**TASK PROMPT:**
Pull out of the data below the stretch of lines bounded by the one containing "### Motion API" and the one containing "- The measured", both bounds included, unchanged.

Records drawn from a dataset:
——
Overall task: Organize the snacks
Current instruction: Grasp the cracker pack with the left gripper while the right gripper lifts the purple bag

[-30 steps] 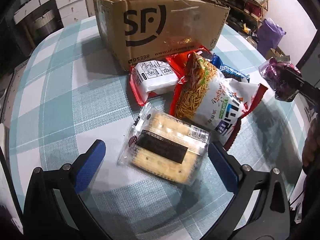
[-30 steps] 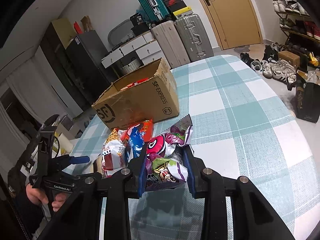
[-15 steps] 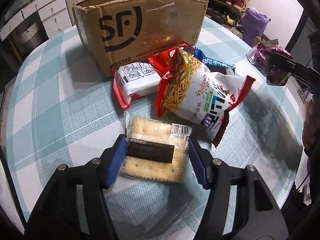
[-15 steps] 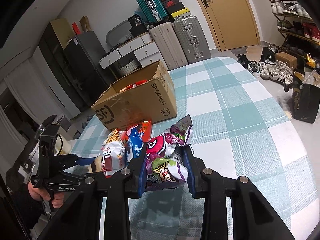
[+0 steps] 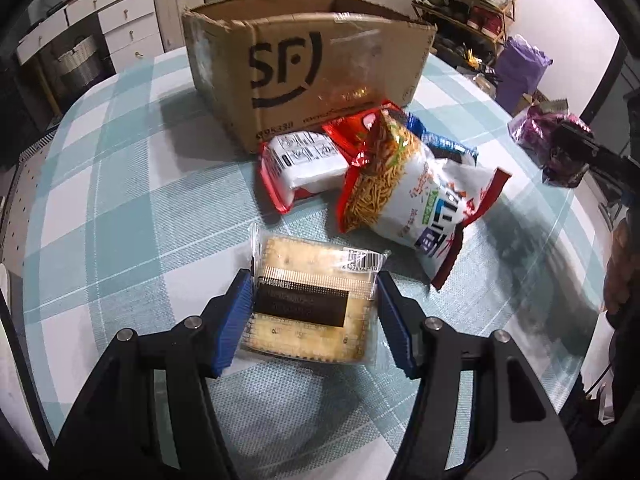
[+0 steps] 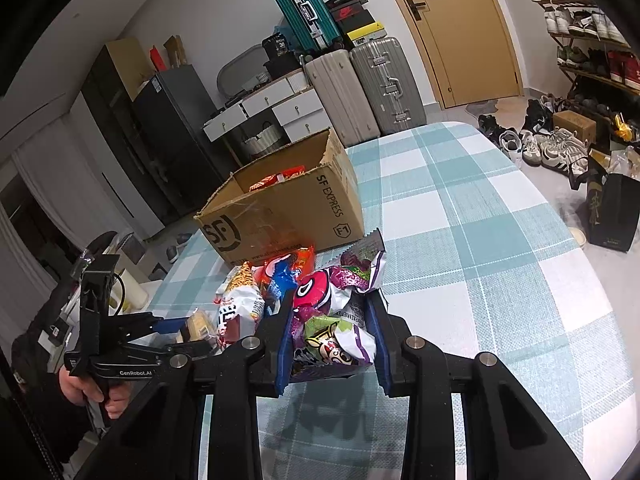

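My left gripper (image 5: 314, 292) is shut on a clear pack of crackers (image 5: 312, 276), its blue pads against both sides. Behind it lie a noodle snack bag (image 5: 416, 196), a white and red packet (image 5: 304, 164) and a blue packet (image 5: 444, 144), in front of the open SF cardboard box (image 5: 304, 60). My right gripper (image 6: 332, 320) is shut on a purple snack bag (image 6: 336, 312), held above the table. The box (image 6: 280, 216) holds red packets. The left gripper (image 6: 172, 324) also shows in the right wrist view, at the left.
The table has a teal and white checked cloth (image 6: 480, 216). Suitcases (image 6: 360, 88) and drawers stand behind it. Shoes and a shoe rack (image 6: 584, 40) are on the right. A black bag (image 6: 612, 216) sits on the floor by the table's edge.
My left gripper moved forward around the cracker pack and closed on it. The right gripper kept hold of the purple bag and barely moved.
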Demonstrator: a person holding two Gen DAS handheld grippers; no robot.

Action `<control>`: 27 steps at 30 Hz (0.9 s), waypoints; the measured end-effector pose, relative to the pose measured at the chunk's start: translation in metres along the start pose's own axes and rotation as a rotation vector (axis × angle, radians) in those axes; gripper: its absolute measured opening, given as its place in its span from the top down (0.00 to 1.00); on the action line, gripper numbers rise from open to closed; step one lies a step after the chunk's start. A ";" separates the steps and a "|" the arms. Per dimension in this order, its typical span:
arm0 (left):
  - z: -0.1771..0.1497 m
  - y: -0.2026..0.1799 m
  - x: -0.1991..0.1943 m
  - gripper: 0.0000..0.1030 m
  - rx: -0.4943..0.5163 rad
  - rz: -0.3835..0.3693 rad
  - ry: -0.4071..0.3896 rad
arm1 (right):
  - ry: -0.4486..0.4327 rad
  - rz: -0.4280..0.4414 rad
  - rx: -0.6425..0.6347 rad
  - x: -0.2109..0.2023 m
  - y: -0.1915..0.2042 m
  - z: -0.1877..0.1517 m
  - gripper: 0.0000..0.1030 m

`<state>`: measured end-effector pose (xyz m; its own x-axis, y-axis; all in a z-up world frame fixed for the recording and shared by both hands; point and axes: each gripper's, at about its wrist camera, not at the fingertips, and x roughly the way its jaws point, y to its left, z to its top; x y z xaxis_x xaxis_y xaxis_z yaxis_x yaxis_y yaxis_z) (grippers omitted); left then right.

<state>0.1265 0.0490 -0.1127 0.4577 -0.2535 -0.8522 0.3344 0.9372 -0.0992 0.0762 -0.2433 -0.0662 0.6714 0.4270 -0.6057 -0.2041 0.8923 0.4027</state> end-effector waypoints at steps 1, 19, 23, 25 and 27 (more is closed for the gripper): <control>0.000 0.000 -0.003 0.43 -0.004 -0.001 -0.007 | -0.001 0.003 -0.001 0.000 0.001 0.000 0.69; 0.059 -0.013 -0.064 0.43 -0.013 -0.045 -0.155 | -0.031 0.116 -0.096 0.007 0.047 0.054 0.69; 0.081 -0.016 -0.078 0.43 -0.005 -0.046 -0.187 | -0.040 0.137 -0.146 0.010 0.067 0.077 0.69; 0.091 -0.017 -0.085 0.43 -0.004 -0.044 -0.199 | -0.047 0.146 -0.168 0.011 0.077 0.089 0.69; 0.103 -0.016 -0.091 0.43 -0.003 -0.046 -0.207 | -0.053 0.147 -0.183 0.013 0.084 0.099 0.69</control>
<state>0.1637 0.0322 0.0194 0.6015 -0.3391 -0.7234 0.3561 0.9243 -0.1372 0.1383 -0.1771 0.0284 0.6604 0.5503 -0.5109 -0.4249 0.8348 0.3500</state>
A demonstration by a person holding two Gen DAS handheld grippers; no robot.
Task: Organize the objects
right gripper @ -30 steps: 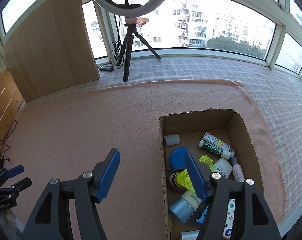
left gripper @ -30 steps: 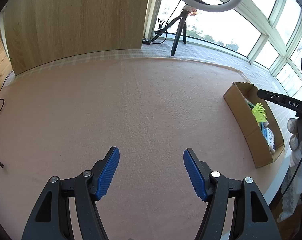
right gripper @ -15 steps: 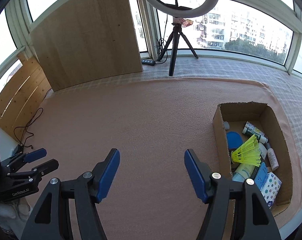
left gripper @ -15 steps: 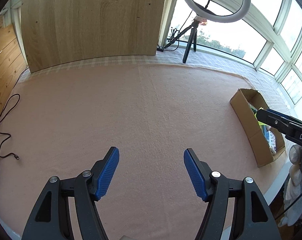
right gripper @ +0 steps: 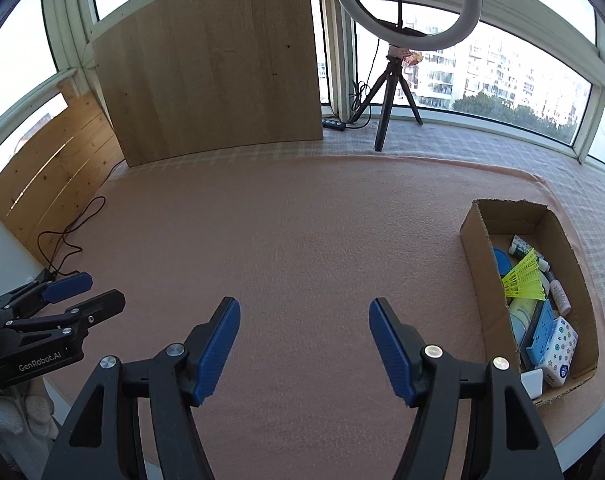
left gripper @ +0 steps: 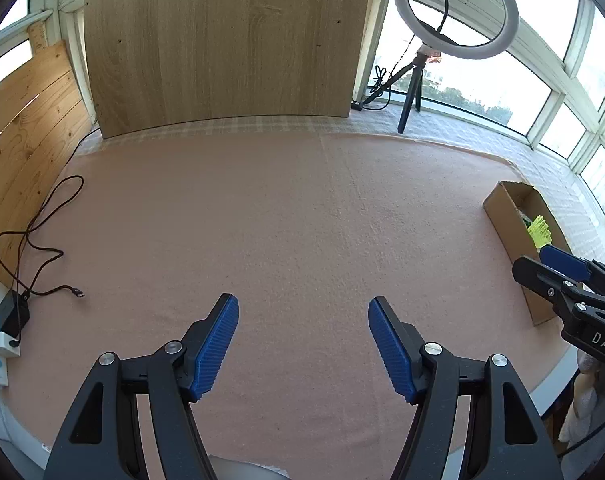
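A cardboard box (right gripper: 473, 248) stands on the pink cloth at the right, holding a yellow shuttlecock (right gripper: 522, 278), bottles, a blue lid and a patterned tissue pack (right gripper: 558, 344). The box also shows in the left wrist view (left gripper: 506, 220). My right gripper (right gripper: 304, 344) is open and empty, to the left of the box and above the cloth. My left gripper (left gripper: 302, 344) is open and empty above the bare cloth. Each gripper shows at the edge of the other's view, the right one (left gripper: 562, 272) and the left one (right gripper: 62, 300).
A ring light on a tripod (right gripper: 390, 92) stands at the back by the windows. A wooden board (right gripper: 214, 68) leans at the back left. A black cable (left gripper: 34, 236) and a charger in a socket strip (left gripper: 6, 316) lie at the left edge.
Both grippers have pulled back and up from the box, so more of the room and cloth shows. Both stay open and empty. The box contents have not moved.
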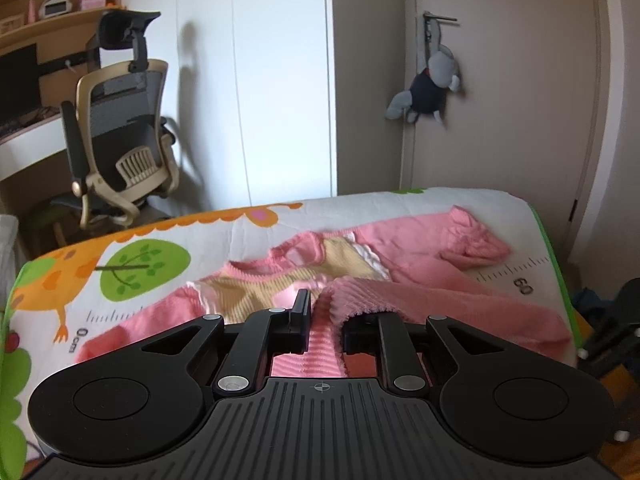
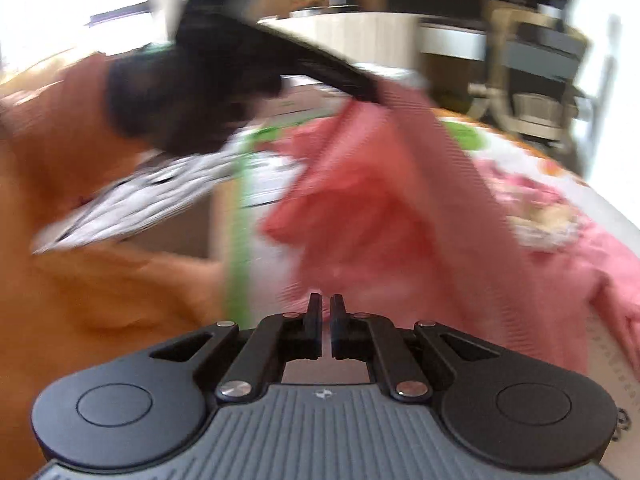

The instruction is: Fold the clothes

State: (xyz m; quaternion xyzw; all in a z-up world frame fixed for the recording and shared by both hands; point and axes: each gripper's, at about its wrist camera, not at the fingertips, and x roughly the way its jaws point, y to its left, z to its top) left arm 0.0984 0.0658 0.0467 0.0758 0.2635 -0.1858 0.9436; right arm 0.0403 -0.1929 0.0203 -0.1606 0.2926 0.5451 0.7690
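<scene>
A pink knitted sweater (image 1: 420,264) with a beige and white yoke lies spread on a cartoon-print mat (image 1: 168,236). My left gripper (image 1: 324,306) is at its near hem and shut on a raised bunch of the ribbed pink knit, which hides the right finger. The right wrist view is blurred by motion. There the sweater (image 2: 400,200) hangs lifted from the left gripper (image 2: 360,88), high in the frame. My right gripper (image 2: 326,312) has its fingers nearly together beside the hanging cloth, and I see no cloth between them.
The mat's green edge (image 1: 556,264) ends at the right, with orange floor beyond. An office chair (image 1: 120,140) and a desk stand at the back left. White wardrobe doors and a door with a hanging plush toy (image 1: 432,84) lie behind.
</scene>
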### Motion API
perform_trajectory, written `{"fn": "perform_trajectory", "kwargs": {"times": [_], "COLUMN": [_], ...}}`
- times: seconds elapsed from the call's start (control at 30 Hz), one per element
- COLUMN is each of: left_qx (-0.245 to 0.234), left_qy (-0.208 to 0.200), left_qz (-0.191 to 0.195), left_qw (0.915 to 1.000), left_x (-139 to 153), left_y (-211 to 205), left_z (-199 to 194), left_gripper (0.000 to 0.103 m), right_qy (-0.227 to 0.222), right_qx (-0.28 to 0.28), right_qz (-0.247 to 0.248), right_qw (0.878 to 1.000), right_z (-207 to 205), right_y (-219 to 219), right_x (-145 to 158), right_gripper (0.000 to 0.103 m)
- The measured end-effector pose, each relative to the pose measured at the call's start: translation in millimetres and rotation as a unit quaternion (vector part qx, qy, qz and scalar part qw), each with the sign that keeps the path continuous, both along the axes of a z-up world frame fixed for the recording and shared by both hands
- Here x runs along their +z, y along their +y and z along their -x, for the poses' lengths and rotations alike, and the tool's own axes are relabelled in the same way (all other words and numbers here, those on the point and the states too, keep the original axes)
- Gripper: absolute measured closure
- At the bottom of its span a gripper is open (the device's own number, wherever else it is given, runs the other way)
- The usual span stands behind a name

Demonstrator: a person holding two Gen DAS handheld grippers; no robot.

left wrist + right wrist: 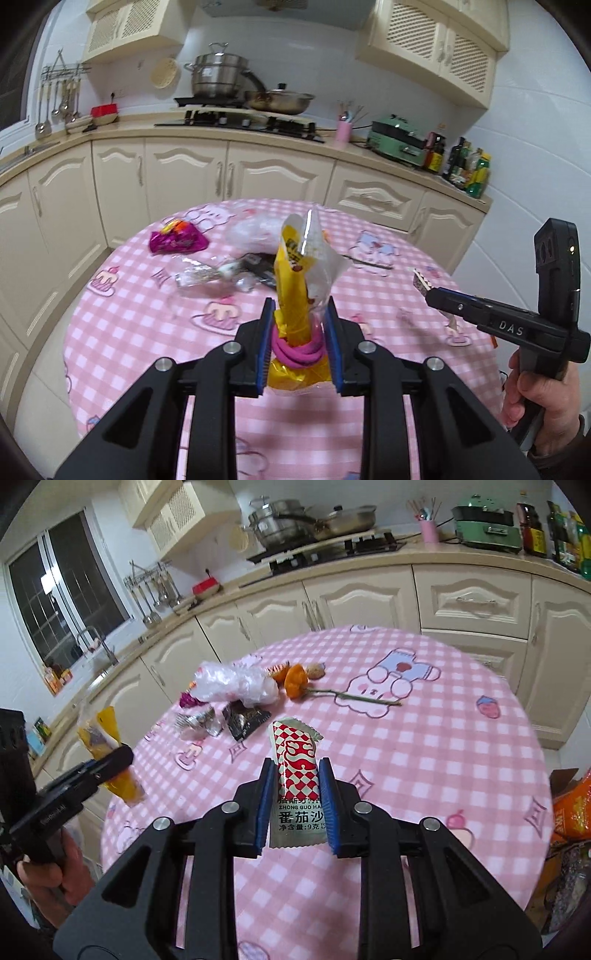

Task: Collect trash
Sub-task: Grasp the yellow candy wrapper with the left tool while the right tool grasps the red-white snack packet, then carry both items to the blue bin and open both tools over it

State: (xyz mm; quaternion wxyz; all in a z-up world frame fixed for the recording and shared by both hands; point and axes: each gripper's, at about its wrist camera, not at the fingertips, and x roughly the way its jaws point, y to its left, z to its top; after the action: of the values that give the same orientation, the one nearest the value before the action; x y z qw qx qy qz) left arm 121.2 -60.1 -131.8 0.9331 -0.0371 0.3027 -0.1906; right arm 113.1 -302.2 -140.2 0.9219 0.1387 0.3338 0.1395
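Left wrist view: the yellow wrapper (295, 280), partly clear plastic and bound with a pink band (297, 350), stands upright between the blue pads of the left gripper (299, 314). The jaws are narrowly parted and clamp the wrapper at the band, lifted above the pink checked bench (147, 314). On the bench beyond lie a magenta wrapper (177, 240), a clear crumpled wrapper (199, 275) and a white plastic bag (255, 230). At the right edge a hand (543, 398) carries the right gripper (430, 291), with a small serrated packet end poking out of its tip.

Right wrist view: the red-and-white checked sauce sachet (297, 775) lies lengthwise between the pads of the right gripper (297, 771), jaws closed on it, its top sticking out past the tips. Further across the bench (443, 757) sit the white plastic bag (236, 683), a black packet (245, 718), a silvery wrapper (201, 720) and an orange flower on a stem (295, 681). At the left the left gripper (122, 757) carries the yellow wrapper (105, 738); its pads are blurred there. At the right edge stands what looks like a bag or box of orange packaging (570, 812); its contents are unclear.
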Motion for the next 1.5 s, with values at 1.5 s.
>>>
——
**WRITTEN RESPONSE:**
### Motion API
perform_trajectory, written `{"fn": "perform_trajectory", "kwargs": {"times": [_], "COLUMN": [_], ...}}`
- times: seconds elapsed from the call's start (control at 30 Hz), one per element
- COLUMN is each of: left_qx (-0.245 to 0.234), left_qy (-0.208 to 0.200), left_qz (-0.191 to 0.195), left_qw (0.915 to 1.000), left_x (-139 to 153), left_y (-211 to 205), left_z (-199 to 194), left_gripper (0.000 to 0.103 m), right_qy (-0.227 to 0.222), right_qx (-0.28 to 0.28), right_qz (-0.247 to 0.248), right_qw (0.878 to 1.000), right_z (-207 to 205), right_y (-219 to 219), right_x (-145 to 158), right_gripper (0.000 to 0.103 m)
- The measured end-effector pose, each relative to the pose measured at the call's start: translation in millimetres and rotation as a unit quaternion (vector part qx, qy, qz and scalar part qw), each with the sign that keeps the path continuous, both along the axes of a z-up world frame fixed for the recording and shared by both hands

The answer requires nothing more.